▸ How to complete this task:
Repeat only the lines below from the one containing "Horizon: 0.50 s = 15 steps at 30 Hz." through the one containing "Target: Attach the", inclusive, exactly as written.

▸ Raw data:
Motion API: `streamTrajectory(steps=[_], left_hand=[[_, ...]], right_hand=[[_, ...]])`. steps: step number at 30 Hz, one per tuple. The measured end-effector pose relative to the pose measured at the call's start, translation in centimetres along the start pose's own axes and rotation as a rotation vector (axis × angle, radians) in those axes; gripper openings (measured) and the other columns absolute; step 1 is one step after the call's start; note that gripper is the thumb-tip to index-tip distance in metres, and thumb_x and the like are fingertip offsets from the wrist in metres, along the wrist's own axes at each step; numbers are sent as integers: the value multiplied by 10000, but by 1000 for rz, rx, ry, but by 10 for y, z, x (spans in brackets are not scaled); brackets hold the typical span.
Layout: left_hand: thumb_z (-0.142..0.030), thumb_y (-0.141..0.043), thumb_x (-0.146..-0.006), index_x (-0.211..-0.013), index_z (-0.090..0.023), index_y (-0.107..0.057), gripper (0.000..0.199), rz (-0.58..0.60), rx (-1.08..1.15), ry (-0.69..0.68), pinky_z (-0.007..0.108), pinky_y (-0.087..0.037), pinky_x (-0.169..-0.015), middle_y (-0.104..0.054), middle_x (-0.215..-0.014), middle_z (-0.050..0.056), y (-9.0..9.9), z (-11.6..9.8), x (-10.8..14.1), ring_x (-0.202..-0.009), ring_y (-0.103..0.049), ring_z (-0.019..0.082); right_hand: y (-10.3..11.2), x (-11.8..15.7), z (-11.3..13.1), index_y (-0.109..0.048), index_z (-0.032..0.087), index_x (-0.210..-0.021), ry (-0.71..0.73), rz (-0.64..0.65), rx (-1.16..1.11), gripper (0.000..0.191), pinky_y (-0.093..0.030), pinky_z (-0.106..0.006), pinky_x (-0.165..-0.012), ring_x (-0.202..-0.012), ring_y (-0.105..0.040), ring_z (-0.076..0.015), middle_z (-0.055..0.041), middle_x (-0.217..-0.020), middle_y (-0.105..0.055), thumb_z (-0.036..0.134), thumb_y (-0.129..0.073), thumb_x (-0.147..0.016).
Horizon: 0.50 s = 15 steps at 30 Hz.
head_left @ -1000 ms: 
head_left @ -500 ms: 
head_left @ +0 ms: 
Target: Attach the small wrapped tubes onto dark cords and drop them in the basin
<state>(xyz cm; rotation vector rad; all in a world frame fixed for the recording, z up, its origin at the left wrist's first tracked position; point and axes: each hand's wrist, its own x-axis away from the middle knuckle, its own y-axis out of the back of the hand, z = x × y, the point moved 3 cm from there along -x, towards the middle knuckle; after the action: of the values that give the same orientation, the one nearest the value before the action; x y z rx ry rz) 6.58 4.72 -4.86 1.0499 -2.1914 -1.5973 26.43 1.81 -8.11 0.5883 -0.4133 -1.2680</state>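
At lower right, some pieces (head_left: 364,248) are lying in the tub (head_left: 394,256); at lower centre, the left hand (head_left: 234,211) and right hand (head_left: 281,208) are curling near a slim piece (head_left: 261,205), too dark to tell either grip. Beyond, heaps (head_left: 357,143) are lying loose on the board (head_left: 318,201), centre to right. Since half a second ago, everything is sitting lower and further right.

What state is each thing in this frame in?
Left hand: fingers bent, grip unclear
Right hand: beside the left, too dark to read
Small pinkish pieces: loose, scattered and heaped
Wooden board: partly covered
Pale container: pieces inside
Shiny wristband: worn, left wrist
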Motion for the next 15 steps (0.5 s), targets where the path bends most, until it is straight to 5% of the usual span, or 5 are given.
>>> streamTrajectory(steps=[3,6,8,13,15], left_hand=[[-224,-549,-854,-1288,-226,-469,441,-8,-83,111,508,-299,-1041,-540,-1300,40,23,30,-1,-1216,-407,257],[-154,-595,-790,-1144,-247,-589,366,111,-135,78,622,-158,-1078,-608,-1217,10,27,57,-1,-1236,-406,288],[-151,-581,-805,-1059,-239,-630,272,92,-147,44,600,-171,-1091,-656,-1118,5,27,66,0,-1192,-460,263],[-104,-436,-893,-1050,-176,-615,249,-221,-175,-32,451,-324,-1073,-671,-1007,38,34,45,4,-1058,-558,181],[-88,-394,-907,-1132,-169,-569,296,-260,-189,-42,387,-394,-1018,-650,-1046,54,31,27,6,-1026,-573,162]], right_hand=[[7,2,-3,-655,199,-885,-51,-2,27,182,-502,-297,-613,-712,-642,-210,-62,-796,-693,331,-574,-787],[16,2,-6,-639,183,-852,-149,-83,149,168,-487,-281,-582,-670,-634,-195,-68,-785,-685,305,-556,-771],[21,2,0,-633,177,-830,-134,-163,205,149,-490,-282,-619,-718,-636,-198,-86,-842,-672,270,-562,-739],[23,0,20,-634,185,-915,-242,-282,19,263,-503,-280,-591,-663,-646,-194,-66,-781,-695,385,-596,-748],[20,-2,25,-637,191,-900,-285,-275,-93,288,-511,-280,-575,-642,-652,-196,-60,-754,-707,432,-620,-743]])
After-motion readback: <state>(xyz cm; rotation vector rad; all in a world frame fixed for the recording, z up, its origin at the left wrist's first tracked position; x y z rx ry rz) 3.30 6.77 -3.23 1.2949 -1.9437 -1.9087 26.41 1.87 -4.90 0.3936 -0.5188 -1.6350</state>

▸ Answer to the problem:
Horizon: 0.50 s = 15 steps at 30 Hz.
head_left @ -1000 ms: 
head_left @ -500 ms: 
head_left @ +0 ms: 
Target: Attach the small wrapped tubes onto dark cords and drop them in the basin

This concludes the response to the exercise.